Return the records exactly, from the first line through the "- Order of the" line.
_ _ _ _
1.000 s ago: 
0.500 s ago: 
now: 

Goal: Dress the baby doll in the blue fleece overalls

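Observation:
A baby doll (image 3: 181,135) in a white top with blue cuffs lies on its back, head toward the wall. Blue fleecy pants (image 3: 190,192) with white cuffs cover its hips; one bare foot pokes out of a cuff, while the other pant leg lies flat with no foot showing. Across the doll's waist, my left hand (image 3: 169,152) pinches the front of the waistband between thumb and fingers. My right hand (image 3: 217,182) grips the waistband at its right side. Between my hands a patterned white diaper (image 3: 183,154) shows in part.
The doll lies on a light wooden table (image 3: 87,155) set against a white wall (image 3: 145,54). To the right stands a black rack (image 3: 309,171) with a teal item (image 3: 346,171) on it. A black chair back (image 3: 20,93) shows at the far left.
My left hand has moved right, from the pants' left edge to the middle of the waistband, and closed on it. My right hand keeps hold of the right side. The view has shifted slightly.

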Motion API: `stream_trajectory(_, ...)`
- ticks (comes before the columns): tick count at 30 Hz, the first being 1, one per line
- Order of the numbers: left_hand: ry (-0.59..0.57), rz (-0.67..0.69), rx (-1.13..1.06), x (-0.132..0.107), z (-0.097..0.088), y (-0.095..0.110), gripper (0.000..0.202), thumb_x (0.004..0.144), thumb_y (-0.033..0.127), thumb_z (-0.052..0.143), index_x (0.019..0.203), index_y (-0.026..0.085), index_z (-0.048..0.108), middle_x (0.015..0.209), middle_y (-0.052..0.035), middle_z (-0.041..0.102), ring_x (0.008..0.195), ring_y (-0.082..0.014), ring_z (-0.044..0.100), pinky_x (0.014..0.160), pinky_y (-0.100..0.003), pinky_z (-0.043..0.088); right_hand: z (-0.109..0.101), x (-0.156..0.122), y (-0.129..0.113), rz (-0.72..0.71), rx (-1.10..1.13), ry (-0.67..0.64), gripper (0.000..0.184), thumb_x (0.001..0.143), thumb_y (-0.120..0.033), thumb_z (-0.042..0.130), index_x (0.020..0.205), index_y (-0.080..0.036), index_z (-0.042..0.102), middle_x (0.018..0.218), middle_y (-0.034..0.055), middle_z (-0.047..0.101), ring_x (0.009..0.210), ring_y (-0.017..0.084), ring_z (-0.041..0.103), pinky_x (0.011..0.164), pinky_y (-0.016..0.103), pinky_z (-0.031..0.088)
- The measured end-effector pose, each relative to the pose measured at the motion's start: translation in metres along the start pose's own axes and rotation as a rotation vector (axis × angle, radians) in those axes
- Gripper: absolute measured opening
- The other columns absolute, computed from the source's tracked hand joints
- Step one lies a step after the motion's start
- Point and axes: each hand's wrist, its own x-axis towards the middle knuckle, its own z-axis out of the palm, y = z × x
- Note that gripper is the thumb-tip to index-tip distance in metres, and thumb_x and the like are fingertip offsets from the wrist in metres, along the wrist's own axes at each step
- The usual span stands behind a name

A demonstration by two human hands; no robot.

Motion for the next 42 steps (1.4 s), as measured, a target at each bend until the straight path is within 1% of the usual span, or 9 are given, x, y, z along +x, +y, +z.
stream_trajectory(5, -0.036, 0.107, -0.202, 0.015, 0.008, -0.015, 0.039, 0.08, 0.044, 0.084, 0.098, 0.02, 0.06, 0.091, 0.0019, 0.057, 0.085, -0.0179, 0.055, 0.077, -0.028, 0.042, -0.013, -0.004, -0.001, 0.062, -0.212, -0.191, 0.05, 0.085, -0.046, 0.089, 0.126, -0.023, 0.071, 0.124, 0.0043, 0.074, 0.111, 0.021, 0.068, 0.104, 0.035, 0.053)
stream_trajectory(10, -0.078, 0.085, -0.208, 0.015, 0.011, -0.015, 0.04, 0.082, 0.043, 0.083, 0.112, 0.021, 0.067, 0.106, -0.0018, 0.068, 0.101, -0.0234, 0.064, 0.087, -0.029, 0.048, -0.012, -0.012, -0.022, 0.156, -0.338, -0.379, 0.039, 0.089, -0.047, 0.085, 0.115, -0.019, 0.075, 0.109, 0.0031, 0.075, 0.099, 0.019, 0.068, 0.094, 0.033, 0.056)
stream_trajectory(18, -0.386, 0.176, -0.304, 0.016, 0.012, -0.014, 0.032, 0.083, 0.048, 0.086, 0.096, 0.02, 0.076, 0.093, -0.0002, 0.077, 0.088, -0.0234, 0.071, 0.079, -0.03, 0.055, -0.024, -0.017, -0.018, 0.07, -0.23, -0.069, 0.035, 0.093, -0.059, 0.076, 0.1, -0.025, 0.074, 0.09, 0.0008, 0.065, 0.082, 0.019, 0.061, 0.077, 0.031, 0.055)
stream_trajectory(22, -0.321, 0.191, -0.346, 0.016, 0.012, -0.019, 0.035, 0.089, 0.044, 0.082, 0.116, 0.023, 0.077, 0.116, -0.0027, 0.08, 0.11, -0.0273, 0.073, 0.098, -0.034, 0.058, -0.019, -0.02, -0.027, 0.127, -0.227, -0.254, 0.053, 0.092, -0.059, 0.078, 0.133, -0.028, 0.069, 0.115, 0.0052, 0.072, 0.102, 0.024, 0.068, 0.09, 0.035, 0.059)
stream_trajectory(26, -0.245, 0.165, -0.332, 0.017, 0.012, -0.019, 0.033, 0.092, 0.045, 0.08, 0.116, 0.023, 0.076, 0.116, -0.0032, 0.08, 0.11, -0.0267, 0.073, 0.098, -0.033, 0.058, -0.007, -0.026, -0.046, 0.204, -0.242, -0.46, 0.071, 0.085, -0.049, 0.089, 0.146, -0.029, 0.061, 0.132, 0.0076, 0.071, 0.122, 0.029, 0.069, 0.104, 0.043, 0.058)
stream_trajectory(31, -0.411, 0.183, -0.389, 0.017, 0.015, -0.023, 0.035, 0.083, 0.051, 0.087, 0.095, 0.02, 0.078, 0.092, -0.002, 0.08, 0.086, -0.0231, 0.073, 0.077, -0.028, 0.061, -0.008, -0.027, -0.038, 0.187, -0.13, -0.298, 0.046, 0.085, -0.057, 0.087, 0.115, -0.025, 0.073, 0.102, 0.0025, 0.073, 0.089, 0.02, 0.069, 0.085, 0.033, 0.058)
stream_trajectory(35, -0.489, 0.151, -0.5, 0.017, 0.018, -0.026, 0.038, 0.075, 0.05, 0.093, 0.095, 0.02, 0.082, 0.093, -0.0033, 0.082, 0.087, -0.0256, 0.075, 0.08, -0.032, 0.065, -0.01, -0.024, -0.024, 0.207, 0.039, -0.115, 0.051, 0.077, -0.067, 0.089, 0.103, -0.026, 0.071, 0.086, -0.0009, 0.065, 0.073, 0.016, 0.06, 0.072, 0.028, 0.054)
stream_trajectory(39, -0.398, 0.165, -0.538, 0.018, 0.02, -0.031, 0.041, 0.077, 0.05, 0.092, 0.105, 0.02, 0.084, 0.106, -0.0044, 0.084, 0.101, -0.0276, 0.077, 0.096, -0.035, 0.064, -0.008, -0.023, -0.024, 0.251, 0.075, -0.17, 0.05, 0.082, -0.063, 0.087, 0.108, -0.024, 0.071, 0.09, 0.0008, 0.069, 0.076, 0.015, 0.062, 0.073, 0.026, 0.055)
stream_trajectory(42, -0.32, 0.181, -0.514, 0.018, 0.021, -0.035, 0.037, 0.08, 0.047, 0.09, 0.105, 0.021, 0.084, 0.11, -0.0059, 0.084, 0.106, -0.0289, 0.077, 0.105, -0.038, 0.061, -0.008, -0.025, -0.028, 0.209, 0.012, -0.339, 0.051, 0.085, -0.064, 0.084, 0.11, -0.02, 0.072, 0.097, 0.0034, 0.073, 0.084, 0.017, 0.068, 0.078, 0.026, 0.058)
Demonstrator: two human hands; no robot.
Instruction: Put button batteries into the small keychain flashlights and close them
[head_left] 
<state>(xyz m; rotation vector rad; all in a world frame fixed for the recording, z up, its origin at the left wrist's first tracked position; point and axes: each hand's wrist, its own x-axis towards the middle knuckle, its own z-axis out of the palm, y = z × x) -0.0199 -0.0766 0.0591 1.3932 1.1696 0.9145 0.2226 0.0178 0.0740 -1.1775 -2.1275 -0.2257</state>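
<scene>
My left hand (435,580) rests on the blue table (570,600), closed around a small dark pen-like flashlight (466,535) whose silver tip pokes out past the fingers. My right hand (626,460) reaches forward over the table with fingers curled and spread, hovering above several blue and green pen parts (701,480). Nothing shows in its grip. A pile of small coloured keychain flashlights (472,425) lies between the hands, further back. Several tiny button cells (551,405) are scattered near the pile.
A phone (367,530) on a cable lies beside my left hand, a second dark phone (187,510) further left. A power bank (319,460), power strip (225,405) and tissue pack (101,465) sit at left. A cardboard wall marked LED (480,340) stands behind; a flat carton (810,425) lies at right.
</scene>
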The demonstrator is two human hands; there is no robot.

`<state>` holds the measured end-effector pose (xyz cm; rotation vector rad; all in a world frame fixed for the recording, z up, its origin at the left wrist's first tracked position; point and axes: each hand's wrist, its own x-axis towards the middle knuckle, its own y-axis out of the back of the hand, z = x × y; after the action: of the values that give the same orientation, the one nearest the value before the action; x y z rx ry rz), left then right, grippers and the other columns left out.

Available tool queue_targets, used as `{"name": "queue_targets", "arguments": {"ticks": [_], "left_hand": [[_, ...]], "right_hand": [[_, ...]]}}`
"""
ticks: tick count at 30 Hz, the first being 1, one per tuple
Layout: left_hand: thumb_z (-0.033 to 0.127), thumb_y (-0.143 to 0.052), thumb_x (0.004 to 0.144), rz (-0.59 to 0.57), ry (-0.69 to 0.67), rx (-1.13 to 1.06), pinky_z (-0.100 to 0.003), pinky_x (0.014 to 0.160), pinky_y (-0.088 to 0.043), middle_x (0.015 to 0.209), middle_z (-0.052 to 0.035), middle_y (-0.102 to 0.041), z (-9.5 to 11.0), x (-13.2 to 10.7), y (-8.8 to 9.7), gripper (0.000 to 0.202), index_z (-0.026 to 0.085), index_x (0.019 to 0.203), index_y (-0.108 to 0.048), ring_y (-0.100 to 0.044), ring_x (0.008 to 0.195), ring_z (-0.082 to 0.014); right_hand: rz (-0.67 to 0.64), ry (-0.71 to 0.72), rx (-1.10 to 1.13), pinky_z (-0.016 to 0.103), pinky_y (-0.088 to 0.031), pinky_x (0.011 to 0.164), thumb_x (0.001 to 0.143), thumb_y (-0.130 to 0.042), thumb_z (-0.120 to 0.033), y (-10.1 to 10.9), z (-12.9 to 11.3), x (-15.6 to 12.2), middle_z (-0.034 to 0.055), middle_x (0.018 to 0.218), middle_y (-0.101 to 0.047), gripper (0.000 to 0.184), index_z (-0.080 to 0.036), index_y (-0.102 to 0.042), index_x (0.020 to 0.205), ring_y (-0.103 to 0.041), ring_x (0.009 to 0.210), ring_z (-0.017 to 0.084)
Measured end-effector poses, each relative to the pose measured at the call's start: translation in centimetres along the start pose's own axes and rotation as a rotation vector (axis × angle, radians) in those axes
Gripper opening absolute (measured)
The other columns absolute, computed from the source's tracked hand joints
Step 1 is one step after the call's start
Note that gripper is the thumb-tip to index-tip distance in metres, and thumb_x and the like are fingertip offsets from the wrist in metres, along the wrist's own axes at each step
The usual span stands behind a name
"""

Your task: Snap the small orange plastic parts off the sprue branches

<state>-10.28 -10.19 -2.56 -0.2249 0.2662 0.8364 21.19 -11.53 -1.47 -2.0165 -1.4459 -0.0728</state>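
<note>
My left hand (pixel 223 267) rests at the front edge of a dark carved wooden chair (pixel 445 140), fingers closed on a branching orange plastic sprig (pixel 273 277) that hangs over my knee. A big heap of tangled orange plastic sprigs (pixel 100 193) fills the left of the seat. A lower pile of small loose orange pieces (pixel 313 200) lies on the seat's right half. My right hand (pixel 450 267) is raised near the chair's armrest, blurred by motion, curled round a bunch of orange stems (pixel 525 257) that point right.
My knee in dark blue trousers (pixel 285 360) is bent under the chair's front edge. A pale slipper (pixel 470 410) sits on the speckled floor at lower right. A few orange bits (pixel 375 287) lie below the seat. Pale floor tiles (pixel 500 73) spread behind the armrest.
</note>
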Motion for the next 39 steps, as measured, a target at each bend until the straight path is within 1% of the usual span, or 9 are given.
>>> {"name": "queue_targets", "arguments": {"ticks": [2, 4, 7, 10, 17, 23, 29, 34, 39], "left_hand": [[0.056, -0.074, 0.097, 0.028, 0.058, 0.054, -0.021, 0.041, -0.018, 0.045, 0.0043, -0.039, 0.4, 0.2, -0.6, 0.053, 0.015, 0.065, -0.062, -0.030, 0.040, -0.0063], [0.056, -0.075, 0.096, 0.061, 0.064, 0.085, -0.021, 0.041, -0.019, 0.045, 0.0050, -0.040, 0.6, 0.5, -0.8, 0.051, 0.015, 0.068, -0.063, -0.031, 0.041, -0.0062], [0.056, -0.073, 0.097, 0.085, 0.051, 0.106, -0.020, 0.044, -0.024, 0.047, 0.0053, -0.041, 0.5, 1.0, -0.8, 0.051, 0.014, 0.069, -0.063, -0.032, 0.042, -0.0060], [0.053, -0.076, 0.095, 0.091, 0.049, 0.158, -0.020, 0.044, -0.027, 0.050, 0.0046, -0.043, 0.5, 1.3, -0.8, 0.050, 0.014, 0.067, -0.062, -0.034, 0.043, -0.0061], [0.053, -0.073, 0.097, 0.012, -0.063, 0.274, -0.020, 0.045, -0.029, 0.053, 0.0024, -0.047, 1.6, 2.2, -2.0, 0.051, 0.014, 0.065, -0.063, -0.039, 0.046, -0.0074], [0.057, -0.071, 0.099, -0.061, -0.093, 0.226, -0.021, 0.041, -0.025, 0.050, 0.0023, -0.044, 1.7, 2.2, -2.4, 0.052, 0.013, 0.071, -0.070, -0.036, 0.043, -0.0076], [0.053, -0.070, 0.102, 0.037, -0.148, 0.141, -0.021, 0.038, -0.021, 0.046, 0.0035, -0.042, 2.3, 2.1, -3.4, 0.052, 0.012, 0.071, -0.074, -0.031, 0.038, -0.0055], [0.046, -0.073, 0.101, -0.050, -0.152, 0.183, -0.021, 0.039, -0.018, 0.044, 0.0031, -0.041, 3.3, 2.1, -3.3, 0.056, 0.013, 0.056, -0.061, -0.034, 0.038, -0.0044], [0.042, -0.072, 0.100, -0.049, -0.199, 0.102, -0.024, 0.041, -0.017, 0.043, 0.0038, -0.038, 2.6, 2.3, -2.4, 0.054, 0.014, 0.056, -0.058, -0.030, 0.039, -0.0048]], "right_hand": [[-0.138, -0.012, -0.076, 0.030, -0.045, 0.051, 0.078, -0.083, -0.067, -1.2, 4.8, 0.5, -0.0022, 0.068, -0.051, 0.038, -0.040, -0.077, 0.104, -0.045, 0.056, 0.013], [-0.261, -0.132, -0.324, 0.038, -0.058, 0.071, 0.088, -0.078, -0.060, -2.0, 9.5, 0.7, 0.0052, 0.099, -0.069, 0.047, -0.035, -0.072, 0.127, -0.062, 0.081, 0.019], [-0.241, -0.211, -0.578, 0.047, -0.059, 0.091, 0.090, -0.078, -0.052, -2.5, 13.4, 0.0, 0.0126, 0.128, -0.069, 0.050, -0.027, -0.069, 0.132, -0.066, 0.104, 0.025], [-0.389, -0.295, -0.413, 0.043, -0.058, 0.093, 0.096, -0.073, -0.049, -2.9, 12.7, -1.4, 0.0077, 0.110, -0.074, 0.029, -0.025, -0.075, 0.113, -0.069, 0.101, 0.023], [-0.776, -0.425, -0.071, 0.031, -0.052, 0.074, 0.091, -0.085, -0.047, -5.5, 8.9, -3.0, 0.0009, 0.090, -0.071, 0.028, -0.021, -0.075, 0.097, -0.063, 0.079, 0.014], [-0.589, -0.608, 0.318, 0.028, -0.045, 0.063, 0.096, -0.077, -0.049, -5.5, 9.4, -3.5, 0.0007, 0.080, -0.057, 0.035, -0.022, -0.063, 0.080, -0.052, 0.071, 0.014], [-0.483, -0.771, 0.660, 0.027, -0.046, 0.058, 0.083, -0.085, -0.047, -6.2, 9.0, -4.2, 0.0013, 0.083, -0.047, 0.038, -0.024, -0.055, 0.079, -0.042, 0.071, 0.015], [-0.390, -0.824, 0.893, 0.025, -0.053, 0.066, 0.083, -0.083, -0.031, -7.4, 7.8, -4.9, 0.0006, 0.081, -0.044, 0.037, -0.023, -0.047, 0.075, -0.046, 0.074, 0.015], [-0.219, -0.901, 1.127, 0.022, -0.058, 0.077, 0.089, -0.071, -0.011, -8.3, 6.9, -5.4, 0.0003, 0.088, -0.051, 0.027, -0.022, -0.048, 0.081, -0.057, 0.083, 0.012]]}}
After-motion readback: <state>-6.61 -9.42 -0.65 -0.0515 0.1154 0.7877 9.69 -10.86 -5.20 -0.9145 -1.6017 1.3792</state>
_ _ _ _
Your response:
1.000 s ago: 
0.500 s ago: 
now: 

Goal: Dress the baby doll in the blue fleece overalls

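Observation:
A baby doll (image 3: 181,135) in a white top with blue cuffs lies on its back, head toward the wall. Blue fleecy pants (image 3: 190,192) with white cuffs cover its hips; one bare foot pokes out of a cuff, while the other pant leg lies flat with no foot showing. Across the doll's waist, my left hand (image 3: 169,152) pinches the front of the waistband between thumb and fingers. My right hand (image 3: 217,182) grips the waistband at its right side. Between my hands a patterned white diaper (image 3: 183,154) shows in part.
The doll lies on a light wooden table (image 3: 87,155) set against a white wall (image 3: 145,54). To the right stands a black rack (image 3: 309,171) with a teal item (image 3: 346,171) on it. A black chair back (image 3: 20,93) shows at the far left.
My left hand has moved right, from the pants' left edge to the middle of the waistband, and closed on it. My right hand keeps hold of the right side. The view has shifted slightly.
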
Motion API: `stream_trajectory(_, ...)`
- ticks (comes before the columns): tick count at 30 Hz, the first being 1, one per line
- Order of the numbers: left_hand: ry (-0.59..0.57), rz (-0.67..0.69), rx (-1.13..1.06), x (-0.132..0.107), z (-0.097..0.088), y (-0.095..0.110), gripper (0.000..0.202), thumb_x (0.004..0.144), thumb_y (-0.033..0.127), thumb_z (-0.052..0.143), index_x (0.019..0.203), index_y (-0.026..0.085), index_z (-0.048..0.108), middle_x (0.015..0.209), middle_y (-0.052..0.035), middle_z (-0.041..0.102), ring_x (0.008..0.195), ring_y (-0.082..0.014), ring_z (-0.044..0.100), pinky_x (0.014..0.160), pinky_y (-0.100..0.003), pinky_z (-0.043..0.088); right_hand: z (-0.109..0.101), x (-0.156..0.122), y (-0.129..0.113), rz (-0.72..0.71), rx (-1.10..1.13), ry (-0.67..0.64), gripper (0.000..0.184), thumb_x (0.001..0.143), thumb_y (-0.120..0.033), thumb_z (-0.042..0.130), index_x (0.020..0.205), index_y (-0.080..0.036), index_z (-0.042..0.102), middle_x (0.018..0.218), middle_y (-0.034..0.055), middle_z (-0.047..0.101), ring_x (0.009..0.210), ring_y (-0.017..0.084), ring_z (-0.041..0.103), pinky_x (0.011..0.164), pinky_y (-0.016..0.103), pinky_z (-0.031..0.088)

This exercise calls for no further output.